Unfortunately for the young Adal, the golden days are gone for good. Tribal wars are not so easy to come by, so the young man
is forced to travel far from his immediate neighbourhood in search of his trophy. He rides the bus, hikes or steals a ride on a passing train, criss-crossing the country, coming dangerously close to towns and Christian settlements. Many young men spend weeks away from home, surviving on plant roots and wild animals, before they can claim success.
Not every penis is the right candidate. The victim has to be an adult from a different tribe, and the penis has to be of a convincing size. In cases where the penis could be mistaken for that of a boy, the bridegroom must skin the part of the pelvis attached to the penis, as well as the chin, so that the victim’s beard can be offered as irrefutable proof of the trophy’s legitimacy.
Young men of the Adal tribe often hide themselves in the brush by the highway waiting for accidents to happen, so that they can lay claim to the members of the victims. Truck drivers who stop in the middle of the desert to change their tires often end up losing more than time.
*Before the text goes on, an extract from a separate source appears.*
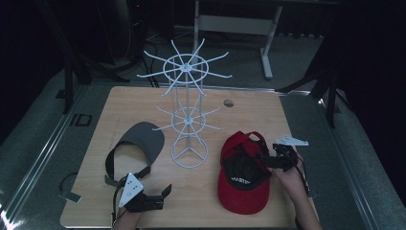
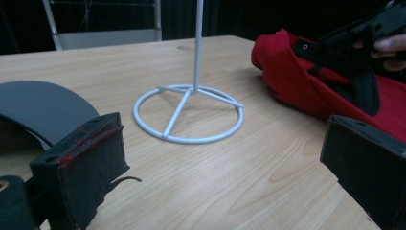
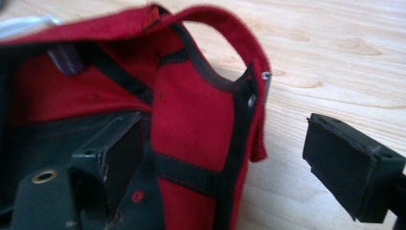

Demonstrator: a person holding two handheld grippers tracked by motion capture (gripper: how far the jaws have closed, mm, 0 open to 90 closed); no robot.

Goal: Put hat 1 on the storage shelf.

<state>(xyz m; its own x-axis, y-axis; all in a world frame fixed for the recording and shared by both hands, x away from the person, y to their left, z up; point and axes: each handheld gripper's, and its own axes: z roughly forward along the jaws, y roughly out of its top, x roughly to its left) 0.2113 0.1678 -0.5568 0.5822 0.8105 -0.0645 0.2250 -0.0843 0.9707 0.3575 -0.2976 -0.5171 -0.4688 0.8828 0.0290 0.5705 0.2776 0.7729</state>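
table [image 1: 143, 100] carries a white wire rack [image 1: 187, 115] at its middle, a grey visor [image 1: 139, 146] to its left and a red cap [image 1: 242, 177] lying upside down to its right. my right gripper [image 3: 230, 158] straddles the cap's back wall, jaws apart, one inside and one outside, so i judge the grasp is in hand; next i need to close on the fabric and lift toward a rack arm. my left gripper [image 2: 220, 172] rests by the visor, jaws apart, empty.

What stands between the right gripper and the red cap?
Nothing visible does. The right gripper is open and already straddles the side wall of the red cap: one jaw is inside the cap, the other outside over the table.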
Public transit buses on long journeys have to stop en route, and passengers who get off to stretch their legs and relieve themselves are sometimes relieved of their trophies by Adals who have hidden in the bush in anticipation of just such an interlude.
The state farms in the west (mainly in the province of Arussi) are often transformed into gruesome theatres during the marriage seasons of these infamous tribes. A good number of the daily labourers are ensnared either on the farm or on the way home from a night out, losing their lives or a part of them. No amount of education or admonition seemed to have any effect on these fiendish people until the late seventies, when the military junta let it be known that anyone caught carrying what was obviously not his own piece would face the firing squad, effectively throwing a monkey wrench into this antediluvian practice.